Mr. Ekweremadu asked for a minimum qualification of Ordinary National Diploma for lawmakers.
The Nigeria Deputy Senate President, Ike Ekweremadu, has asked African parliaments to set up a higher formal education benchmark for members of the parliament. He suggested a minimum of Ordinary National Diploma for lawmakers in various African States.
Mr. Ekweremadu said this at the 14th conference of commonwealth speakers and presiding officers in African, holding in Mahe, the Republic of Seychelles.
The senator explained that the harsh effect of long years of military rule on the development of African legislatures has shown that the challenges of legislating for the 21st century African societies had made higher educational qualifications for lawmakers an imperative.
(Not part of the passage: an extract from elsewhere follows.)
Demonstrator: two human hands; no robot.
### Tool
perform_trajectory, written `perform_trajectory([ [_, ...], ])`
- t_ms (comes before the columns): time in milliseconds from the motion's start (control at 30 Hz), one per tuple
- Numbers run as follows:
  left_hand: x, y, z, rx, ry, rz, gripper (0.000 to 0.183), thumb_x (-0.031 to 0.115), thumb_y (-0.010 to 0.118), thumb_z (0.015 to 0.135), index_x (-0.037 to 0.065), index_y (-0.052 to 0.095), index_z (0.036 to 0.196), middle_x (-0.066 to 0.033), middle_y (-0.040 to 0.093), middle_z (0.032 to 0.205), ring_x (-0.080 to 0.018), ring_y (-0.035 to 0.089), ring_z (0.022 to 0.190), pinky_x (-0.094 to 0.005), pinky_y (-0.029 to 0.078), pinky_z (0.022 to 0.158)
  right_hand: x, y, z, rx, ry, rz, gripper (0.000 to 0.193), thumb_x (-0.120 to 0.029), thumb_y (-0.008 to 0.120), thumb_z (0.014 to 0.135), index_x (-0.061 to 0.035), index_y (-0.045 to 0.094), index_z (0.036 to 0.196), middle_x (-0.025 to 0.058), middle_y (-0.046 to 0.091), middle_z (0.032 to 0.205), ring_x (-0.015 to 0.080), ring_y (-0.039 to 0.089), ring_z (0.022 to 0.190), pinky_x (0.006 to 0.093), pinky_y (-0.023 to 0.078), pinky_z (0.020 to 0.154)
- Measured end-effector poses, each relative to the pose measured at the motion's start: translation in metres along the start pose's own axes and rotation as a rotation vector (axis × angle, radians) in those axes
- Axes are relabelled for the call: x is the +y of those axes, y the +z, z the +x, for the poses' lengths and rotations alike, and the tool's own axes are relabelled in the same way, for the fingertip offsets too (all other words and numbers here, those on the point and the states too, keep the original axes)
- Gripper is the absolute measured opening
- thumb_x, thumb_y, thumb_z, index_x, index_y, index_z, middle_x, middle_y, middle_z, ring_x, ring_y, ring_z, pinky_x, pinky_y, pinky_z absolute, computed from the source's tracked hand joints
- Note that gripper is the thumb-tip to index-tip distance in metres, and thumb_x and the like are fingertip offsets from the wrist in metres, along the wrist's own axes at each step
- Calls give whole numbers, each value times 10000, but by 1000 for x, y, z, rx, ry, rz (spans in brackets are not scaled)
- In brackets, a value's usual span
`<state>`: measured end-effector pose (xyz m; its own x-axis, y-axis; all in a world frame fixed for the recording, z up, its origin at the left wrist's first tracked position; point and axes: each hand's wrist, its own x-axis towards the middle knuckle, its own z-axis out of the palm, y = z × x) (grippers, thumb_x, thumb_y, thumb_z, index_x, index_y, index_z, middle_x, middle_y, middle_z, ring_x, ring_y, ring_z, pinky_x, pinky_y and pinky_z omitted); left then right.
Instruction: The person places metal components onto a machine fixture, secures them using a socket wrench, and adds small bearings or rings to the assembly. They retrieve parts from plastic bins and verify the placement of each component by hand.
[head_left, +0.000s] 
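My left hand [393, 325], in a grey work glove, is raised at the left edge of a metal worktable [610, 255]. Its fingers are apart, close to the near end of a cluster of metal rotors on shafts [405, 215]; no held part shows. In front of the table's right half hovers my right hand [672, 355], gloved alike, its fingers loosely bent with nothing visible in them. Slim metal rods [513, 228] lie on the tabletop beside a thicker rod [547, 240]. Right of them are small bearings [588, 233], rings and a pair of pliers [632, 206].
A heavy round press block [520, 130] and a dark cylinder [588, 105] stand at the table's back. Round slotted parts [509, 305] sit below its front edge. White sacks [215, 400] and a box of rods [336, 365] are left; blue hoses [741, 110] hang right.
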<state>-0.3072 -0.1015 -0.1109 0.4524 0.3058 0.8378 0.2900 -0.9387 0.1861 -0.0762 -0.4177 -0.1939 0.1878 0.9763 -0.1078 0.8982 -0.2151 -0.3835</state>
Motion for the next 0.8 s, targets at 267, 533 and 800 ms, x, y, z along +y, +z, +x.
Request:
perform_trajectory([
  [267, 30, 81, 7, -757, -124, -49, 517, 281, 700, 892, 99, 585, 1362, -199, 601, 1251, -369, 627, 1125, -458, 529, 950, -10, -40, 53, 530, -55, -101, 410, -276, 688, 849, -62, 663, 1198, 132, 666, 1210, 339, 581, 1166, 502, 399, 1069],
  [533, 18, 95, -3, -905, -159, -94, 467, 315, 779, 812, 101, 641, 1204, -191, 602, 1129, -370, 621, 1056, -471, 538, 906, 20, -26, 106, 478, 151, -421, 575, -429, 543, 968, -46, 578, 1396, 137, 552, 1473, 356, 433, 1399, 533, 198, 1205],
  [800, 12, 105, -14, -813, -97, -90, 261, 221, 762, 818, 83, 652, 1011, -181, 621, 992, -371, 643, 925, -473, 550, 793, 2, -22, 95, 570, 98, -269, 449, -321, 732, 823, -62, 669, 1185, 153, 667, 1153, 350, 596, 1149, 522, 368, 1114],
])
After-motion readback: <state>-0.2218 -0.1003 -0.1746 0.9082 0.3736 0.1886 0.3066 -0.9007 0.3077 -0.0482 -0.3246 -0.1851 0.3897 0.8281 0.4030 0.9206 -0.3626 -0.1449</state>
He added that ‘The theater of politics at the domestic and international levels is changing drastically; this has thrown up many complicated issues like terrorism, piracy, climate change and global warming, child trafficking, global economic recession, trade imbalance between the North and South, cyber-crimes, among others, which requires some form of intellectual sophistication to deal with.
“African Parliament must set higher standards of education for their members in order to adequately respond to these challenges, it is only logical to prescribe an Ordinary National Diploma or Associate Degree as minimum qualification for membership of individual African Parliaments to enhance the quality of debate and the product of parliamentary business,” he said
He added that through the Nigerian law provides for a minimum of senior school certificate or its equivalent; findings also revealed that 96.33 percent of 109 senators and 92 percent of the 360 members of the House of Representatives possessed educational qualifications higher than the minimum requirements.
Mr. Ekweremadu commended many African Parliaments for the impressive pedigree of their members despite the absence of prescribed minimum educational qualifications in their laws.